----- Excerpted records

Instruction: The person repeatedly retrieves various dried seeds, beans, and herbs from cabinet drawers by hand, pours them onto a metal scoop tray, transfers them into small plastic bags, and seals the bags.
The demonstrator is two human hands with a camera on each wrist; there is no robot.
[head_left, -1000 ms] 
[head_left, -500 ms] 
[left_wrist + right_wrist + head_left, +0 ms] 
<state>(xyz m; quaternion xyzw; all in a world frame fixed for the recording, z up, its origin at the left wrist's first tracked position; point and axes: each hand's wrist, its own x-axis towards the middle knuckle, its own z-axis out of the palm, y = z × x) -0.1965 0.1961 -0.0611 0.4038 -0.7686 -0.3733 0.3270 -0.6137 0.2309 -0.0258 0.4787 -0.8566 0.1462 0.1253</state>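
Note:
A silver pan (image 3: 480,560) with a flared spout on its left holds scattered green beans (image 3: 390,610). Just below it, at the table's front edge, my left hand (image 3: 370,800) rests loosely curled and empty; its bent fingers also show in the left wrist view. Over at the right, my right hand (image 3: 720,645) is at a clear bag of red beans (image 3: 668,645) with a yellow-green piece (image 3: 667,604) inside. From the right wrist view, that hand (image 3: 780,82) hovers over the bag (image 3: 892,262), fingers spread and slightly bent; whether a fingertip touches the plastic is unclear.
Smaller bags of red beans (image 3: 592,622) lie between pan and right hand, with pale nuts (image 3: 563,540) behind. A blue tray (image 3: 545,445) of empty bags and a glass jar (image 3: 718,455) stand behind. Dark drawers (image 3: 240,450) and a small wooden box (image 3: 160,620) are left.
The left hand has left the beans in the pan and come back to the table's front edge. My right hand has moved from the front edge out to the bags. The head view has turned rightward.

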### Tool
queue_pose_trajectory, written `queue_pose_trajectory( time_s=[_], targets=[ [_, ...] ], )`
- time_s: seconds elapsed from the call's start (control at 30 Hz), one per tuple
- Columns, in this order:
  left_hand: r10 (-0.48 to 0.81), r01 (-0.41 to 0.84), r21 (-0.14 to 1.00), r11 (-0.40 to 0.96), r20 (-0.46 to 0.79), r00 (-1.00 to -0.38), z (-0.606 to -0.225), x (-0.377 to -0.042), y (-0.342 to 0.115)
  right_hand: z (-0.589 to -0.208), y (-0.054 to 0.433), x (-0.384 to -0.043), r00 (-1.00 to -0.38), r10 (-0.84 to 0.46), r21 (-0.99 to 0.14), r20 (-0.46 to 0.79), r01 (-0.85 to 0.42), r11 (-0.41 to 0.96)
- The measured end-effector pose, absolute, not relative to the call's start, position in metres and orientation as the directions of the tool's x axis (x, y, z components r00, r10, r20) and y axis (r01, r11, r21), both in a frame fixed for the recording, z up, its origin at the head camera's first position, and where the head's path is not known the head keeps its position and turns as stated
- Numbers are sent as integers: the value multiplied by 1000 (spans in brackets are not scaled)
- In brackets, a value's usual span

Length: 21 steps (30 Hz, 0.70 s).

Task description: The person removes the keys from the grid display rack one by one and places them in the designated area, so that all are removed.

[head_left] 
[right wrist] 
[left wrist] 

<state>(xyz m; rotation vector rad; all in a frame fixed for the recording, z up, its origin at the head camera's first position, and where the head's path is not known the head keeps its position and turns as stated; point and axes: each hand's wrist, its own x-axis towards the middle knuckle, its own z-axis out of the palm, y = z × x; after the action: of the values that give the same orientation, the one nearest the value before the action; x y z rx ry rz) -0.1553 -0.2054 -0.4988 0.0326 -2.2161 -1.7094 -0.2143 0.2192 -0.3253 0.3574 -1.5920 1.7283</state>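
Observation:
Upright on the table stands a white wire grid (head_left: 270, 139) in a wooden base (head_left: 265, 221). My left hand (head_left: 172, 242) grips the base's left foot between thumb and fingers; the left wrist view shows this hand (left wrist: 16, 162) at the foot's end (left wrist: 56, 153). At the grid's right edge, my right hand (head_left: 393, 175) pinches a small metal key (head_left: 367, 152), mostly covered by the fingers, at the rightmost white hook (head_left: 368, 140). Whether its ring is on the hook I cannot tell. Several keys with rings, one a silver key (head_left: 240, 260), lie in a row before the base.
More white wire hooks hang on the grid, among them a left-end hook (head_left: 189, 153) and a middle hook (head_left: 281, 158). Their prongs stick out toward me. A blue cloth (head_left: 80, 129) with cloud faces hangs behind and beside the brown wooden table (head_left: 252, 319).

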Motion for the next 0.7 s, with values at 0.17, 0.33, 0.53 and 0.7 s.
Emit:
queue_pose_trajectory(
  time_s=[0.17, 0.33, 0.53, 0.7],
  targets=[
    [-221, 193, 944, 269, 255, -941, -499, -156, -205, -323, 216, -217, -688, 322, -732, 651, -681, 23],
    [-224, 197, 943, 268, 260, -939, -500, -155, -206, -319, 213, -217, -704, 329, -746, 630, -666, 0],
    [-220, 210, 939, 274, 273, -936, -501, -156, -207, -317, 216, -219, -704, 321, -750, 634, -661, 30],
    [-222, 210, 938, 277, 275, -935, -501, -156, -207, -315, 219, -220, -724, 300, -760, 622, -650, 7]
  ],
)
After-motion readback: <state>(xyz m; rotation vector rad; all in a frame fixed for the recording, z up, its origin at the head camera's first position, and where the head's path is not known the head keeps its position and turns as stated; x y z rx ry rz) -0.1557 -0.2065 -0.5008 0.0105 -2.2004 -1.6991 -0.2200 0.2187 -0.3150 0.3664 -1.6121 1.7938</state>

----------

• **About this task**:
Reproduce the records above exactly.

• **Solved problem**:
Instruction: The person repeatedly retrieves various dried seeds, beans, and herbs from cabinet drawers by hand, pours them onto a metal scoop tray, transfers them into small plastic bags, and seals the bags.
The demonstrator is two human hands with a camera on each wrist; there is no robot.
[head_left, -1000 ms] 
[head_left, -500 ms] 
[left_wrist + right_wrist + head_left, +0 ms] 
<state>(xyz m; quaternion xyzw; all in a world frame fixed for the recording, z up, its origin at the left wrist's first tracked position; point and axes: each hand's wrist, its own x-axis towards the middle knuckle, its own z-axis out of the palm, y = z × x) -0.1965 0.1961 -0.0611 0.4038 -0.7686 -0.3733 0.3270 -0.6137 0.2309 -0.0258 0.4787 -0.8566 0.1462 0.1253</state>
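Note:
A silver pan (image 3: 480,560) with a flared spout on its left holds scattered green beans (image 3: 390,610). Just below it, at the table's front edge, my left hand (image 3: 370,800) rests loosely curled and empty; its bent fingers also show in the left wrist view. Over at the right, my right hand (image 3: 720,645) is at a clear bag of red beans (image 3: 668,645) with a yellow-green piece (image 3: 667,604) inside. From the right wrist view, that hand (image 3: 780,82) hovers over the bag (image 3: 892,262), fingers spread and slightly bent; whether a fingertip touches the plastic is unclear.
Smaller bags of red beans (image 3: 592,622) lie between pan and right hand, with pale nuts (image 3: 563,540) behind. A blue tray (image 3: 545,445) of empty bags and a glass jar (image 3: 718,455) stand behind. Dark drawers (image 3: 240,450) and a small wooden box (image 3: 160,620) are left.
The left hand has left the beans in the pan and come back to the table's front edge. My right hand has moved from the front edge out to the bags. The head view has turned rightward.
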
### Tool
queue_pose_trajectory, written `queue_pose_trajectory( time_s=[_], targets=[ [_, ...] ], )`
- time_s: seconds elapsed from the call's start (control at 30 Hz), one per tuple
- Columns, in this order:
  left_hand: r10 (-0.48 to 0.81), r01 (-0.41 to 0.84), r21 (-0.14 to 1.00), r11 (-0.40 to 0.96), r20 (-0.46 to 0.79), r00 (-1.00 to -0.38), z (-0.606 to -0.225), x (-0.377 to -0.042), y (-0.342 to 0.115)
  right_hand: z (-0.589 to -0.208), y (-0.054 to 0.433), x (-0.384 to -0.043), r00 (-1.00 to -0.38), r10 (-0.84 to 0.46), r21 (-0.99 to 0.14), r20 (-0.46 to 0.79), r01 (-0.85 to 0.42), r11 (-0.41 to 0.96)
- The measured end-effector pose, absolute, not relative to the call's start, position in metres and orientation as the directions of the tool's x axis (x, y, z components r00, r10, r20) and y axis (r01, r11, r21), both in a frame fixed for the recording, z up, its origin at the head camera's first position, and where the head's path is not known the head keeps its position and turns as stated
- Numbers are sent as integers: the value multiplied by 1000 (spans in brackets are not scaled)
- In brackets, a value's usual span

Length: 21 steps (30 Hz, 0.70 s).

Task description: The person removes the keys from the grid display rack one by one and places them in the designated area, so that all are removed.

[head_left] 
[right wrist] 
[left wrist] 

<state>(xyz m; rotation vector rad; all in a frame fixed for the recording, z up, its origin at the head camera's first position, and where the head's path is not known the head keeps its position and turns as stated; point and axes: each hand's wrist, its own x-axis towards the middle knuckle, its own z-axis out of the palm, y = z × x; after the action: of the values that give the same orientation, the one nearest the value before the action; x y z rx ry rz) -0.1553 -0.2054 -0.4988 0.0326 -2.2161 -1.7094 -0.2143 0.2192 -0.3253 0.3574 -1.5920 1.7283</state>
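Observation:
Upright on the table stands a white wire grid (head_left: 270, 139) in a wooden base (head_left: 265, 221). My left hand (head_left: 172, 242) grips the base's left foot between thumb and fingers; the left wrist view shows this hand (left wrist: 16, 162) at the foot's end (left wrist: 56, 153). At the grid's right edge, my right hand (head_left: 393, 175) pinches a small metal key (head_left: 367, 152), mostly covered by the fingers, at the rightmost white hook (head_left: 368, 140). Whether its ring is on the hook I cannot tell. Several keys with rings, one a silver key (head_left: 240, 260), lie in a row before the base.
More white wire hooks hang on the grid, among them a left-end hook (head_left: 189, 153) and a middle hook (head_left: 281, 158). Their prongs stick out toward me. A blue cloth (head_left: 80, 129) with cloud faces hangs behind and beside the brown wooden table (head_left: 252, 319).
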
Motion for the next 0.7 s, with values at 0.17, 0.33, 0.53 and 0.7 s.
Emit:
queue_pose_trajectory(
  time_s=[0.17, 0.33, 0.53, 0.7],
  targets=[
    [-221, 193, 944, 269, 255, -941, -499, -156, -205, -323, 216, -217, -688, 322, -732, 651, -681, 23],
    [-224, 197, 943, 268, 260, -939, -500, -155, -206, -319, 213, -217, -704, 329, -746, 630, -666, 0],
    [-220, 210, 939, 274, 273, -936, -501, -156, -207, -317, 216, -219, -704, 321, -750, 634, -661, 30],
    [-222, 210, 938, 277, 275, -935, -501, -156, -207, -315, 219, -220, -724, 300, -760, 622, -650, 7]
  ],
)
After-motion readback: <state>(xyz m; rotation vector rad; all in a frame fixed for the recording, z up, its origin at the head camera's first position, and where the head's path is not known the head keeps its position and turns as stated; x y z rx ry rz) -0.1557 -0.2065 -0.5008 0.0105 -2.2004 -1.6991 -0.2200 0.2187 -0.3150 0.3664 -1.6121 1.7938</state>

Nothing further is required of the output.